For 8 years now I have orchestrated a required, undergraduate course at Drexel called Introduction to Civic Engagement (CIVC 101). The course began in 2012 as an extension of Drexel’s civic engagement mission—which encompasses both preparing students to meet pressing challenges in the world and being a responsible institutional neighbor to the communities surrounding campus.
The CIVC 101 curriculum focuses on building student capacity to participate in collective, public problem solving, introducing them to and helping them build their toolkit of knowledge, skills, values, and motivations to sustain civic responsibilities. Lessons cover topics such as:
What are social issues and how can we better understand them?
What does identity have to do with social issues?
What is our responsibility to our communities?
What does it mean for a social issue to be “systemic” and how does that change the approach to changing it?
What are some of the mechanisms of social change, and how can we find an effective way to plug in?
The course is not about any specific social issue—instead it introduces broad concepts related to civic engagement and social change and invites students to apply those concepts to social issues they care about personally. You can learn more about CIVC 101 on the Lindy Center for Civic Engagement’s website.

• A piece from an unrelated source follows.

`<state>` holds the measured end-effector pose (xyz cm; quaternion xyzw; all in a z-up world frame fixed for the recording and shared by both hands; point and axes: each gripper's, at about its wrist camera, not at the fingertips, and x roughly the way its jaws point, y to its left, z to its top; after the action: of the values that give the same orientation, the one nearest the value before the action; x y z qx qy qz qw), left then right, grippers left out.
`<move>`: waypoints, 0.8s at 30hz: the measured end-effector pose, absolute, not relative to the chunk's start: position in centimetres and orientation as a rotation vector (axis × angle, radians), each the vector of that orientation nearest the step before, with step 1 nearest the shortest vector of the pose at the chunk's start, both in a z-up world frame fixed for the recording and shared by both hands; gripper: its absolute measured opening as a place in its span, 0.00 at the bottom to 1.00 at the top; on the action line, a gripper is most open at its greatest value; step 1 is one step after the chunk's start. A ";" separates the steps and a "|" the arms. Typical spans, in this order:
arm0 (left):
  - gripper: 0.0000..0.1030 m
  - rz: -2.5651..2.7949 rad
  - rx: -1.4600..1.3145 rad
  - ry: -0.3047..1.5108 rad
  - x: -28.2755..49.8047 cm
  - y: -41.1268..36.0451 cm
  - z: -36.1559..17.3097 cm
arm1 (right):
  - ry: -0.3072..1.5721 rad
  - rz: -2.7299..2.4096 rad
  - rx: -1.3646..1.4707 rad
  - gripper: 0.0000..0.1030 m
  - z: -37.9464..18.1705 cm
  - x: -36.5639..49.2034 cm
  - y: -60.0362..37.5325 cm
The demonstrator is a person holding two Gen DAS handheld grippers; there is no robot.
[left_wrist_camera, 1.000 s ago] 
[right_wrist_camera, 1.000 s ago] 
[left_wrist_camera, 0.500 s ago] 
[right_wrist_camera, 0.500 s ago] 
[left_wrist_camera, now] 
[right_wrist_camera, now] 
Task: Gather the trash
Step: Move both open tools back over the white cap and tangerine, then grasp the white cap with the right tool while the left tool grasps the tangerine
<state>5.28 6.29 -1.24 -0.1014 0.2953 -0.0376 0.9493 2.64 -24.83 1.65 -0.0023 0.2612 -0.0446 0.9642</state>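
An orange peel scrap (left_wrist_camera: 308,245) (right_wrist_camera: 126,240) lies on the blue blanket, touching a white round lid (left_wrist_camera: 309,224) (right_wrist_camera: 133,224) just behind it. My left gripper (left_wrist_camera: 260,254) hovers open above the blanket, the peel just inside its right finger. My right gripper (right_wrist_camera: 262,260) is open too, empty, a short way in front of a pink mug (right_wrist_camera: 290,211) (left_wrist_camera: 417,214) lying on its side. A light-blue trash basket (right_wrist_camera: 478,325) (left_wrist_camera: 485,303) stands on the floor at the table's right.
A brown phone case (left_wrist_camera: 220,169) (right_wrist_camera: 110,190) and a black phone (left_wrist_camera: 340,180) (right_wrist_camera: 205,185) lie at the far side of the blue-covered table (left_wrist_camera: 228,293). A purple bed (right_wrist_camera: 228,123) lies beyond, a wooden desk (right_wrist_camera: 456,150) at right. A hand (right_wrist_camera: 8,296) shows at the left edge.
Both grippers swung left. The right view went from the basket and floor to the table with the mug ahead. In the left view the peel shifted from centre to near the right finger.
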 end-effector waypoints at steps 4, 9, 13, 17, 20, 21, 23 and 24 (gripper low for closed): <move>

Even before participating in the Climate Pedagogy Incubator, I started thinking more deeply about environmental justice and how it fits into the universe of my civic engagement work. My thinking was not just about climate change/environmental degradation as a social issue, but more broadly about how environmental justice presents a framework to think about civic engagement work and how we define and care for community. One big influence on my thinking was adrienne maree brown, who explored similarities between human organizing and the natural world in her book Emergent Strategy (shout out also to Alexis Pauline Gumbs and her book Undrowned: Black Feminist Lessons from Marine Mammals).

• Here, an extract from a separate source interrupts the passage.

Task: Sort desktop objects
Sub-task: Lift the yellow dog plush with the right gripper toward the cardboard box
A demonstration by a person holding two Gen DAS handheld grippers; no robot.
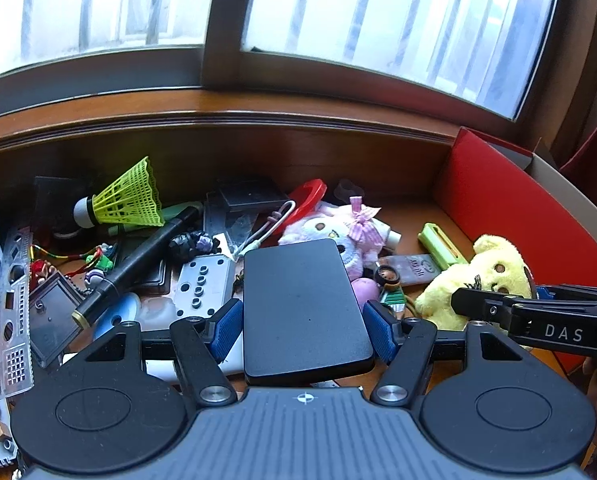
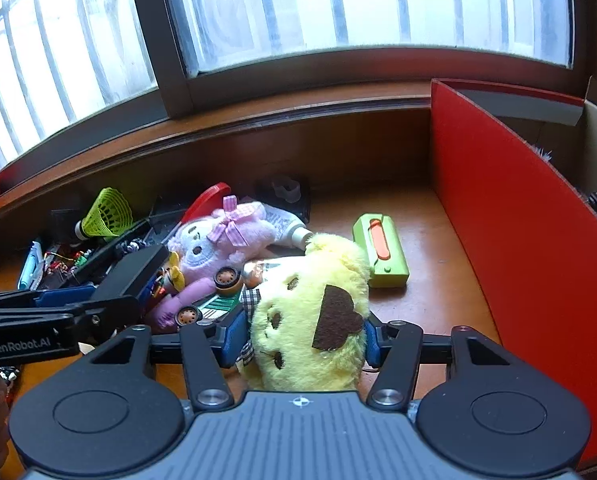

In April of 2024, there was a solar eclipse that was partially visible from Philadelphia. I remember scrambling to find eclipse glasses and standing on the lawn across from the Lindy Center, passing them around with some random students and staff who were walking by, all delighted by this natural occurrence that forced us to pause in the middle of our workday and look up at the sky. It also got me thinking about how nature is governed by rules and processes very different from the human world—but still it exists alongside us and we affect each other in countless seen and unseen ways.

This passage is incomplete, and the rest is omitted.